DURING THE NEXT SIX MONTHS, WE WILL WITNESS an intense debate between the pathology profession and the Medicare/Medicaid bureaucracy. This battle will center around the proposed MUEs (Medically Unbelievable Edits) which place restrictions on the units of service per patient per day on key CPT codes widely used in laboratory medicine.
As you will read in our lead story on pages 2-3, news of this proposal only surfaced in mid-December, just as the holiday season kept folks from paying close attention to business issues and government proposals. It is still a matter “under wraps,” because confidentiality agreements cover the information about proposed restrictions on service that was distributed by a Medicare contractor to the American Medical Association and medical specialty associations. It is why neither the Medicare program nor recipients of this information have made it public.
What caught the attention of pathologists was the proposal to restrict use of CPT code 88305 to two units of service per patient per day. But that is not the limit of the bad news. The Medicare contractor proposes to place restrictions on approximately 1,200 CPT codes involving anatomic pathology and clinical laboratory services. By itself, the 88305 restriction is a potential hammerblow to pathology because it covers a procedure that makes up as much as 50% of the services performed by some individual pathologists.
As the laboratory industry responds to this ill-conceived Medicare coding initiative, there are no guarantees that the final decisions affecting 88305 and other laboratory CPTs will be satisfactory to the pathology and laboratory community. This will be a major story of 2006 and you can expect to read more about it in the pages of THE DARK REPORT.

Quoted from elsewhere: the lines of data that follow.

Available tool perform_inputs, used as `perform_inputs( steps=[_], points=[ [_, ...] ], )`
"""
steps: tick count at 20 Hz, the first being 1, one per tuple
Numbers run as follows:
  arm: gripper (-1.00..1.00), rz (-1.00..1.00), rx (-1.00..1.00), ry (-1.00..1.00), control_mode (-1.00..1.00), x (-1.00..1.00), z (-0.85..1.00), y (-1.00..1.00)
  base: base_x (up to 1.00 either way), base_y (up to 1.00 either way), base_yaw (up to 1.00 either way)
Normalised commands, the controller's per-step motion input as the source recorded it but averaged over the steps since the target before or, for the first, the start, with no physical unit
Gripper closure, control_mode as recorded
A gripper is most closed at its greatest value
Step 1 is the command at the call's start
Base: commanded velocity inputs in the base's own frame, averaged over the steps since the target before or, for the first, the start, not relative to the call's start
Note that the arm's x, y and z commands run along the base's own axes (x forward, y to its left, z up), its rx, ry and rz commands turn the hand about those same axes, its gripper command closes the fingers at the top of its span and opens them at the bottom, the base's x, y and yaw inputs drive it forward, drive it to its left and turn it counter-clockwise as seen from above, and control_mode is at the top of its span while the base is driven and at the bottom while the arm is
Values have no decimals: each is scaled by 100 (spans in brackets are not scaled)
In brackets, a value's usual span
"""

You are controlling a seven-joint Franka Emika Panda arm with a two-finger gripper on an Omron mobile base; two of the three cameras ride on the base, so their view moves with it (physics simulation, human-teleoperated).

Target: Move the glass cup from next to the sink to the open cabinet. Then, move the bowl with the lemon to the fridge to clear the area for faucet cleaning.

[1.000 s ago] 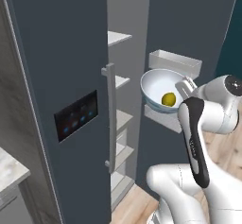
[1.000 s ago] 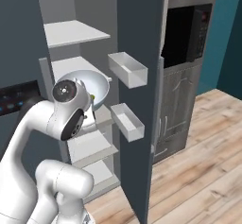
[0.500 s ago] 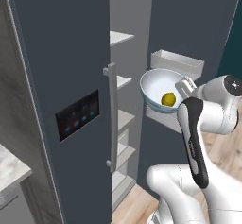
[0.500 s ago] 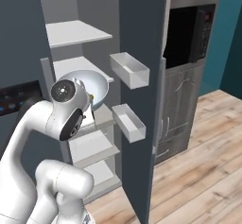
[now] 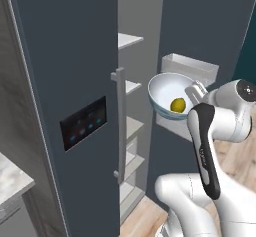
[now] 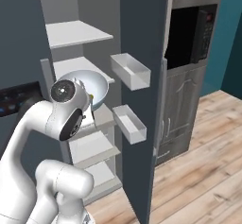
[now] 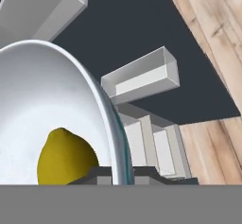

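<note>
Fridge: stood with right door swung open, white shelves and door bins bared | Bowl: hung tilted in the gap before the shelves, rim at 3 o'clock pinched | Gripper: clamped on bowl rim | Lemon: lay inside bowl toward 5 o'clock, beside the fingers.

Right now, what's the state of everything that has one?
fridge: right door swung open, left door shut.
bowl: held off the shelves at the fridge opening, tilted.
lemon: lying inside the bowl.
end effector: shut on the bowl's rim.
door bins: nothing visible inside.
</note>
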Motion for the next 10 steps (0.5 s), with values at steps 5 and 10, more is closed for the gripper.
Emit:
perform_inputs(
  steps=[5, 10],
  points=[
    [100, 0, 0, 0, 100, 0, 0, 0, 57, 0, 0],
    [100, 0, 0, 0, 100, 0, 0, 0, 63, 2, -2]
  ],
)
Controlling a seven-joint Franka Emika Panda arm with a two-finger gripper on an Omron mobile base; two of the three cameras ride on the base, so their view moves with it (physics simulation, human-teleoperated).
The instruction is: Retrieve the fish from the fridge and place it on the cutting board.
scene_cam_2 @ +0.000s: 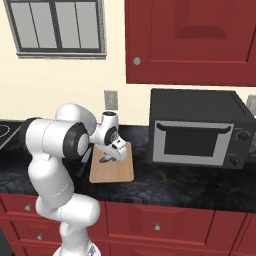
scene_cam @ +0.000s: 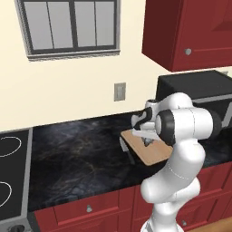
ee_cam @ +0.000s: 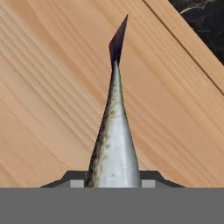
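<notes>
The light tan cutting board (scene_cam: 156, 154) (scene_cam_2: 117, 172) (ee_cam: 48, 87) lies on the black countertop in front of the arm. A slim silver-grey fish (scene_cam: 147, 142) (scene_cam_2: 105, 160) (ee_cam: 114, 140) hangs just over the board, its dark tail pointing away from the hand. My gripper (scene_cam: 146, 137) (scene_cam_2: 109, 156) (ee_cam: 113, 180) is right above the board, shut on the fish's body, with one fingertip on each side of it. I cannot tell whether the fish touches the wood. The fridge is out of view.
A black microwave (scene_cam: 199, 90) (scene_cam_2: 197, 135) stands on the black countertop (scene_cam: 77, 154) (scene_cam_2: 175, 185) just right of the board. A stovetop (scene_cam: 11, 176) lies at the far left. Dark red cabinets (scene_cam_2: 190, 40) hang above, and a wall outlet (scene_cam: 119, 92) is behind the board.
</notes>
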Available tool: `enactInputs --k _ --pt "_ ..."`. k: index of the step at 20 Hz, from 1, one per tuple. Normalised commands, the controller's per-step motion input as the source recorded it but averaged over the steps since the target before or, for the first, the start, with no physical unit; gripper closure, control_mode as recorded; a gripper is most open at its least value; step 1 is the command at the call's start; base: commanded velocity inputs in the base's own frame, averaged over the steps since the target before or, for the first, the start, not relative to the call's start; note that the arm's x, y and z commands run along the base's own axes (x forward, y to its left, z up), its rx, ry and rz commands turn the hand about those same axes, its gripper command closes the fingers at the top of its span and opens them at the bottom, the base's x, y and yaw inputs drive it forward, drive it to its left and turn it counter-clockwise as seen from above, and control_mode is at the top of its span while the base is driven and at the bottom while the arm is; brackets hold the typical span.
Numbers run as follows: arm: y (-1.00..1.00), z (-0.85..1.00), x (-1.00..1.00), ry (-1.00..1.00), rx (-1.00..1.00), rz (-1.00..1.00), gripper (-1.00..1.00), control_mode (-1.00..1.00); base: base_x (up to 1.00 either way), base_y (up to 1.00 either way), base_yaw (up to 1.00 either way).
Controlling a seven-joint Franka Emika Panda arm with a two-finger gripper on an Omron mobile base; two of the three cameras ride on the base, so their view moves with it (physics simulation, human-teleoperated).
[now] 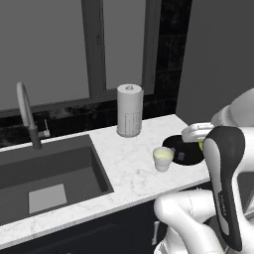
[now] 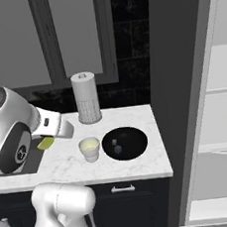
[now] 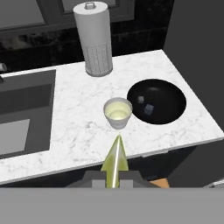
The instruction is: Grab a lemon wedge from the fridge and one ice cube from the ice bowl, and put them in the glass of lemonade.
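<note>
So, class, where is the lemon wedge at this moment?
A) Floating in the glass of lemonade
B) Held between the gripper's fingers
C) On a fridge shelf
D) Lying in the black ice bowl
B: in the hand view the lemon wedge sits in the gripper, short of the glass of lemonade.

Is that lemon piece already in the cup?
No, the lemon wedge is in the tool, short of the cup.

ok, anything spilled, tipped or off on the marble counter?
Nothing stands out: small whitish cup of lemonade upright beside wide black ice bowl, cubes inside, no spill. Fridge door hangs open. Gripper holds yellow-green lemon wedge.
</note>
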Motion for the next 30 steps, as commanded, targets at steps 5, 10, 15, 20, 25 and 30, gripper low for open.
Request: enactInputs --k 5,10,15,20,25,30 --pt "0.05 -0.14 0.42 0.17 -0.02 0.00 1.00 -1.00 0.00 0.00 0.00" --pt "0.15 -0.68 0.58 0.04 0.00 0.00 1.00 -1.00 0.00 0.00 0.00" --pt "0.16 -0.93 0.93 0.00 0.00 0.00 1.00 -1.00 0.00 0.00 0.00" --pt "0.02 -0.37 0.73 0.00 0.00 0.00 1.00 -1.00 0.00 0.00 0.00" --pt "-0.19 -0.19 0.29 0.03 -0.02 0.00 1.00 -1.00 0.00 0.00 0.00" --pt "-0.11 -0.33 0.28 0.03 -0.05 0.00 1.00 -1.00 0.00 0.00 0.00"
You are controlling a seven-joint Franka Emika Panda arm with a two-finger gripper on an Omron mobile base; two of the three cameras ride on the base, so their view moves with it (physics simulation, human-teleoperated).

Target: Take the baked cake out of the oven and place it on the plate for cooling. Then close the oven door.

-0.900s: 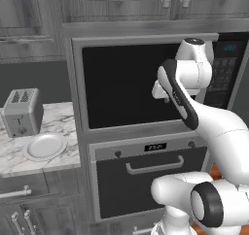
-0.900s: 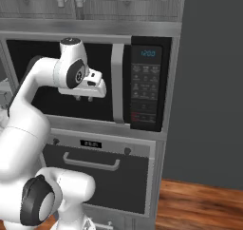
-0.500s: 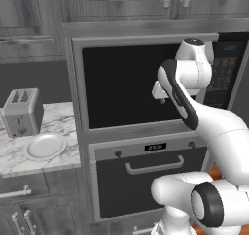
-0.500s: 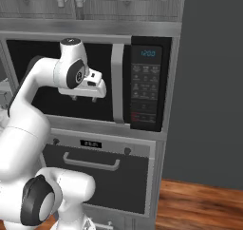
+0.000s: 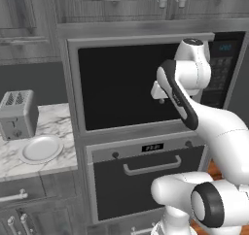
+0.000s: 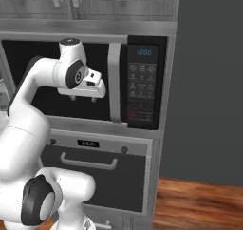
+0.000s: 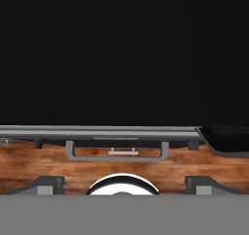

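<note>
Below the big black-glass unit (image 5: pixel 124 86), in the lower middle of the left base view, the oven (image 5: pixel 148 176) sits shut, its oven door (image 5: pixel 151 180) a dark panel with a horizontal silver handle (image 5: pixel 151 165) and a small display between two knobs above it. Toward the middle left of that frame, the plate (image 5: pixel 41 149) lies bare on the marble counter (image 5: pixel 58 127), just in front of a grey toaster (image 5: pixel 18 113). No cake can be seen; with the door closed, the oven's inside is hidden. At centre right of the same frame the white arm reaches up in front of the black glass, and the gripper (image 5: pixel 159 92) hangs near the glass panel's right part. From the right base camera the gripper (image 6: pixel 90 89) shows at centre left, beside the vertical silver strip and the dark keypad panel (image 6: pixel 142 81) with its lit digits. Along the bottom of the hand view, the two fingertips (image 7: pixel 46 184) stand far apart at either side, spread wide with nothing between them; past them are the oven door's handle (image 7: pixel 116 150) and wooden floor (image 7: pixel 29 162).
</note>
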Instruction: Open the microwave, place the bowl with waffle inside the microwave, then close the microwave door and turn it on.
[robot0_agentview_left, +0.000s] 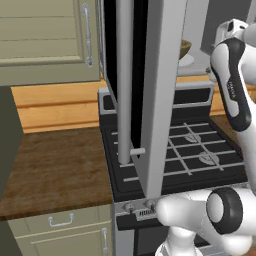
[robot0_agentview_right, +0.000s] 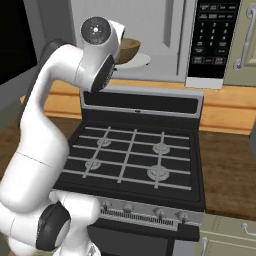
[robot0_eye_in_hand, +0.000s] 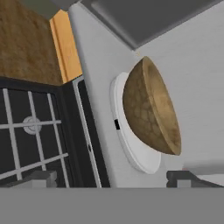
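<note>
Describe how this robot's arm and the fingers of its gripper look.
The arm is glossy white with rounded segments, dark grey to black joint bands and round dark end caps. One link carries a black inset panel with faint small lettering. The fingers are small, dark grey and blocky. No cables show.

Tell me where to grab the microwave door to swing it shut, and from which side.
Probably the long upright bar handle on the microwave door. The door stands wide open over the stove, edge toward the base, so a push on its inner face would likely work too. The bar is slim and stands off the panel, so the open gripper could straddle it sideways.
</note>
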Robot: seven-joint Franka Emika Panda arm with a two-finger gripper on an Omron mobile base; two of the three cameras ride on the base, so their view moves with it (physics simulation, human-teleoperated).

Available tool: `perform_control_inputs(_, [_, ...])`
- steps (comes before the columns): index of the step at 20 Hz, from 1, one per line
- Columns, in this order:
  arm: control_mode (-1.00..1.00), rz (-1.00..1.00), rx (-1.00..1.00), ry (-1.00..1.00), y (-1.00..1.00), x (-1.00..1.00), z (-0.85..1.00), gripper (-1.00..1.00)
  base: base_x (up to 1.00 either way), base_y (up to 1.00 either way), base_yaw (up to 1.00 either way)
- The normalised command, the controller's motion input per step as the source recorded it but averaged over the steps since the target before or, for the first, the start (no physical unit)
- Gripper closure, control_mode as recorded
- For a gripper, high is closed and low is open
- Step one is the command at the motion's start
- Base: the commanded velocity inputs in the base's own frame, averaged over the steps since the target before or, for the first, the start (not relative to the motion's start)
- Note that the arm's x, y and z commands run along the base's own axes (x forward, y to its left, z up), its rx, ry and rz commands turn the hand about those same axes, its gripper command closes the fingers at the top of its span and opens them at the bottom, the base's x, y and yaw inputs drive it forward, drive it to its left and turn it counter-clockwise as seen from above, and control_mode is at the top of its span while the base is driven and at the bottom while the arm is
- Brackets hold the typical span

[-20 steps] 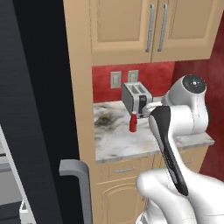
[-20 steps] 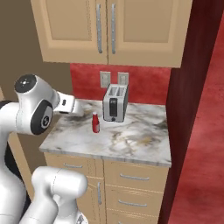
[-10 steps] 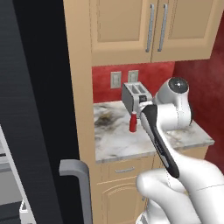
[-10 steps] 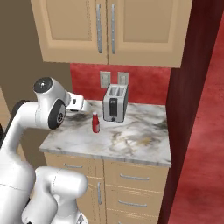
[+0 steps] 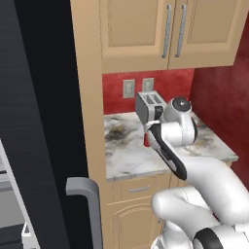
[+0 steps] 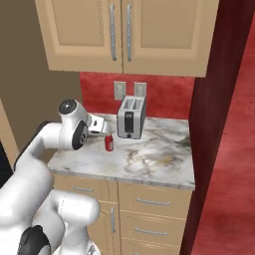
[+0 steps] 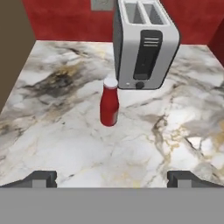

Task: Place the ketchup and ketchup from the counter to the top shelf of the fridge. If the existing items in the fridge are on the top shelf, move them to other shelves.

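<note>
Starting from your left in the hand view: the left fingertip [image 7: 41,178] pokes up at the bottom edge, and the right one sits way over on the other side, so your gripper [image 7: 112,179] is spread wide open with nothing in it. The ketchup bottle [image 7: 109,102] stands upright on the counter [image 7: 57,131], ahead of the jaws and roughly centred between them, just a touch toward the left finger. It's clearly apart from both tips, no contact at all. It's red with a paler cap.

Just right of the bottle and a little behind it you've got the toaster [image 7: 144,43], silver with a dark front panel, close beside the bottle, though I can't tell from here whether they touch. Behind that is the red wall with an outlet plate [image 7: 103,4] at the top edge.

In the left base view, the black fridge door [image 5: 34,121] with its grey handle [image 5: 87,204] fills your left side, then the counter, and the arm covers the bottle almost entirely.

The right base view gives you the bottle [image 6: 109,143] standing just off the toaster's front left corner, with the arm's wrist reaching toward it from the left. Cabinets [image 6: 124,32] hang overhead, drawers [image 6: 149,201] sit below the counter.
</note>
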Motion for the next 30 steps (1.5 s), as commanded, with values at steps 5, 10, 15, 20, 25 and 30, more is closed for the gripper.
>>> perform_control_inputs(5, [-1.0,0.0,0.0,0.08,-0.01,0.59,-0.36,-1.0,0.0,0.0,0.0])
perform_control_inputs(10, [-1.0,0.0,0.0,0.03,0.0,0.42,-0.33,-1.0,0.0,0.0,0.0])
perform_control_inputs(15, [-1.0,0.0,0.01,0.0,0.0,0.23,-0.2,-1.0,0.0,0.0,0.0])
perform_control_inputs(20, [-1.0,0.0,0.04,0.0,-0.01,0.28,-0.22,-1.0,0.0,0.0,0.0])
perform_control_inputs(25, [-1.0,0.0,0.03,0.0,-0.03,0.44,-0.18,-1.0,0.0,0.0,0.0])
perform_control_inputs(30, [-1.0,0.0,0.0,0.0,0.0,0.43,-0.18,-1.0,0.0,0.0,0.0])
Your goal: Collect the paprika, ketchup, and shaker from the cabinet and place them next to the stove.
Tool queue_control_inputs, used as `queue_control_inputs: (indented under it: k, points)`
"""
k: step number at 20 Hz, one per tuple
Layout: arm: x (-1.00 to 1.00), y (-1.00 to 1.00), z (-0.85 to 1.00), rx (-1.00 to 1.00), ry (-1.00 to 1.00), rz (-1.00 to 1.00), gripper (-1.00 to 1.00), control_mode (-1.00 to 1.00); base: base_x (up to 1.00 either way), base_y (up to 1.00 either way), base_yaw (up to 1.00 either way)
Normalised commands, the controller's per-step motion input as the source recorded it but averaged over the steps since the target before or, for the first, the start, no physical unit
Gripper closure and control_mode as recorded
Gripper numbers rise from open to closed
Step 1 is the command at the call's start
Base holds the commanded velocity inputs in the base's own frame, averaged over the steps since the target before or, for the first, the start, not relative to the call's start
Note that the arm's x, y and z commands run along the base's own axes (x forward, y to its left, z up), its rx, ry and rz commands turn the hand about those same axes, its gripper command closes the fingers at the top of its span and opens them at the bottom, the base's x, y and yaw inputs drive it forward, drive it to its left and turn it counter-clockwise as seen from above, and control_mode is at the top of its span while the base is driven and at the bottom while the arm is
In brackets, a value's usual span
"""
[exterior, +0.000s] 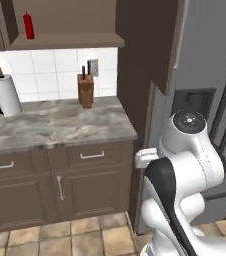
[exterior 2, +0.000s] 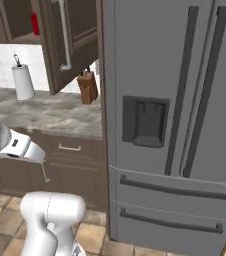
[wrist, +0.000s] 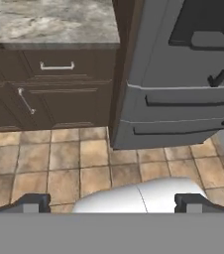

For my part, I believe the very fact that Medicare launched a contractor on a project to propose restrictions on service, based on MUE standards, across all medical specialties, represents a more serious threat. Regardless of whether this round of CPT code edits originated because of incompetence, ignorance, or intent to restrain utilization (thereby reducing costs), the fact that some Medicare officials wanted to go down this road is a sign of the growing pressure they face to control spending—and their lack of creativity in how to solve that problem.